-------- EXERCISE MATERIAL

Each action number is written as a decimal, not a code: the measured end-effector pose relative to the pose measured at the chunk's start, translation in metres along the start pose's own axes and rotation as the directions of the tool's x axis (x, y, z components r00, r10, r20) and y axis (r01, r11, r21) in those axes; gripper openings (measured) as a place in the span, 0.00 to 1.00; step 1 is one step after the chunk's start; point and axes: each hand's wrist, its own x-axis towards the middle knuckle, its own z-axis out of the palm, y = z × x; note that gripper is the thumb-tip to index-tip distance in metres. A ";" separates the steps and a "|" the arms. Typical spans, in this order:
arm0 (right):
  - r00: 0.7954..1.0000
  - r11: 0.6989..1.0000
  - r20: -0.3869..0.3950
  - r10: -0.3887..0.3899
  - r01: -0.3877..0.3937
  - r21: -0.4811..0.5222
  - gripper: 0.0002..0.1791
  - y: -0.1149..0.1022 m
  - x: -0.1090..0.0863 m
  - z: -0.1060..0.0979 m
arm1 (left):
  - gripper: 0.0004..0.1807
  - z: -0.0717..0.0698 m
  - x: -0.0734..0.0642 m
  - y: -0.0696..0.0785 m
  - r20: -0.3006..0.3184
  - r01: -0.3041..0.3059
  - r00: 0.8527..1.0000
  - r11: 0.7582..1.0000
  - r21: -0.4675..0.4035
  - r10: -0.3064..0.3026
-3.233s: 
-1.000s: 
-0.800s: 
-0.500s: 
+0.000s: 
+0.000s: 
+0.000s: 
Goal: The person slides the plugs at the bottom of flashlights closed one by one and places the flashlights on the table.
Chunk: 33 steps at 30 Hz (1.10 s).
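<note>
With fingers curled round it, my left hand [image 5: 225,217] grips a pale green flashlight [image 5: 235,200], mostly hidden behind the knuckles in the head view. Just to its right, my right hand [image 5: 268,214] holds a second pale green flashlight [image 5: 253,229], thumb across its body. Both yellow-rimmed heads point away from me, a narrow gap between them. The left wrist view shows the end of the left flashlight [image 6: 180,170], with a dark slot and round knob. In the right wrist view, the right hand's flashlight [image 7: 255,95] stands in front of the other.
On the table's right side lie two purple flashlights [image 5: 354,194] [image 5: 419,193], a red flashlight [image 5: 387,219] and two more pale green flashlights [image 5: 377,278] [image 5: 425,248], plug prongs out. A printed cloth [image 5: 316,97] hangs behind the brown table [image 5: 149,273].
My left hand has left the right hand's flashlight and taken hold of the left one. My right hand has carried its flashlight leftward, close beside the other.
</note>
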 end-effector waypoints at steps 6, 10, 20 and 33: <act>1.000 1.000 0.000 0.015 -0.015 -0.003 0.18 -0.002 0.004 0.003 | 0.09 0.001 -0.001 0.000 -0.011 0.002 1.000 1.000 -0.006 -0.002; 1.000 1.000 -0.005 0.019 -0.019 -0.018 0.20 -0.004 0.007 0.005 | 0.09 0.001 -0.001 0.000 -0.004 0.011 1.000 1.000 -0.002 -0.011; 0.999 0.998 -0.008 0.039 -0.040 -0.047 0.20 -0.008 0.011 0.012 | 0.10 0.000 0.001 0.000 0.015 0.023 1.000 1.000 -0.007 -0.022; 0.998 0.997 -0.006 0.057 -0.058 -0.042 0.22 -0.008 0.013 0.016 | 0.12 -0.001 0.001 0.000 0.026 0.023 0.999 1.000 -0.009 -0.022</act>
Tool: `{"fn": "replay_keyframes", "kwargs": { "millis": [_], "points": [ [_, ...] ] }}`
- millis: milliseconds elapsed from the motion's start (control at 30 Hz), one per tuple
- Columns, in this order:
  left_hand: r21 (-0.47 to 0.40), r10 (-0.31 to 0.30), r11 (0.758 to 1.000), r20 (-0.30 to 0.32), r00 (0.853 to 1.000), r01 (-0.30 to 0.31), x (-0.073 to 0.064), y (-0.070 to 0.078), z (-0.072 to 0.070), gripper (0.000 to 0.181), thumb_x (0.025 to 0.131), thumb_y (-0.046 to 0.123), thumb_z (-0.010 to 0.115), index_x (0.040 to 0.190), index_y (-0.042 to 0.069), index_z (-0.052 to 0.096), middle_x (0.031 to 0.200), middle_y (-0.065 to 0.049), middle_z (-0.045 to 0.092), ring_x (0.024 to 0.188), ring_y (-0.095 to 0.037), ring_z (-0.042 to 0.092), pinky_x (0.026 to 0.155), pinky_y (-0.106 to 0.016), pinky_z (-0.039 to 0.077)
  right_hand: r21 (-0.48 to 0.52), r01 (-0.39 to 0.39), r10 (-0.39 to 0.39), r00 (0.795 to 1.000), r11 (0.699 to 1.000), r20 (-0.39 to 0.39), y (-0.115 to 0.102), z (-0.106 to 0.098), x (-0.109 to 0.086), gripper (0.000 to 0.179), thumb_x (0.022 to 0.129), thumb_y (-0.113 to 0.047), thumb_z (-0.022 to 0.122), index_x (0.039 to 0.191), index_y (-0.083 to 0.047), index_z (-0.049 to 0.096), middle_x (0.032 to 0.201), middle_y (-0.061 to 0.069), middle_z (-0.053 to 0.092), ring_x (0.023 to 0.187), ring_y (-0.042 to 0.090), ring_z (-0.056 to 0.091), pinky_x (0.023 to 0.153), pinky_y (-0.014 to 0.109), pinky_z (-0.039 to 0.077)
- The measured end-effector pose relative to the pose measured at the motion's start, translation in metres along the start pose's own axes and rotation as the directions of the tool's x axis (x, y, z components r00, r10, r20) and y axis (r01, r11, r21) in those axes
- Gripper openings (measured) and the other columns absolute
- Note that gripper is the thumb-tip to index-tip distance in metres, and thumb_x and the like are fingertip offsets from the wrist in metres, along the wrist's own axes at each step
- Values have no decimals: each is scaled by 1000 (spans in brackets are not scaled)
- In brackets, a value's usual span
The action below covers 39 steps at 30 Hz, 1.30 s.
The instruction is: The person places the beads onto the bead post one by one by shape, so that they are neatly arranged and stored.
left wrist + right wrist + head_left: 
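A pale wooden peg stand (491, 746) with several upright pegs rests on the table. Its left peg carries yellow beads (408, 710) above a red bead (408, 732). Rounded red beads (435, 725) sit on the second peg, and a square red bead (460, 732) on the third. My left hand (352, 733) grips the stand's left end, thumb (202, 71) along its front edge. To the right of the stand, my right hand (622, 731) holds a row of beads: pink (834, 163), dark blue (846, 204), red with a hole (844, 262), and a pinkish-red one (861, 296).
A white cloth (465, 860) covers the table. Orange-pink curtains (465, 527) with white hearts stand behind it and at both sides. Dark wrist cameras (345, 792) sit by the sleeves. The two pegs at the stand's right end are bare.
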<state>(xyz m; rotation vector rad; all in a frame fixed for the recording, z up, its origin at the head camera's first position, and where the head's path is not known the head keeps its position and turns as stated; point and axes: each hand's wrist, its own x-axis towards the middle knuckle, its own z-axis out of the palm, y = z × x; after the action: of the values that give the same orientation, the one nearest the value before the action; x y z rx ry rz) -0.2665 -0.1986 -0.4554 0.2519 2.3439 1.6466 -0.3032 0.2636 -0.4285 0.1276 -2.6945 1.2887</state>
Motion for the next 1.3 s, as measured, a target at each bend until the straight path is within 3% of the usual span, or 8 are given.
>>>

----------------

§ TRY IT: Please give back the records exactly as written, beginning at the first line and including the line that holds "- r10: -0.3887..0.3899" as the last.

§ RESPONSE TO THIS EXERCISE:
Each action number is written as a decimal, not a code: the measured end-effector pose relative to the pose measured at the chunk's start, translation in metres along the start pose's own axes and rotation as the directions of the tool's x axis (x, y, z components r00, r10, r20) and y axis (r01, r11, r21) in those axes; gripper openings (measured) as a place in the span, 0.00 to 1.00; step 1 is one step after the chunk's start; point and axes: each hand's wrist, its own x-axis towards the middle knuckle, its own z-axis out of the palm, y = z × x; note that gripper is the thumb-tip to index-tip distance in metres. A ";" separates the steps and a "|" the arms. Typical spans, in this order:
arm0 (right):
  - r00: 0.7954..1.0000
  - r11: 0.6989..1.0000
  - r20: -0.3869..0.3950
  - r10: -0.3887..0.3899

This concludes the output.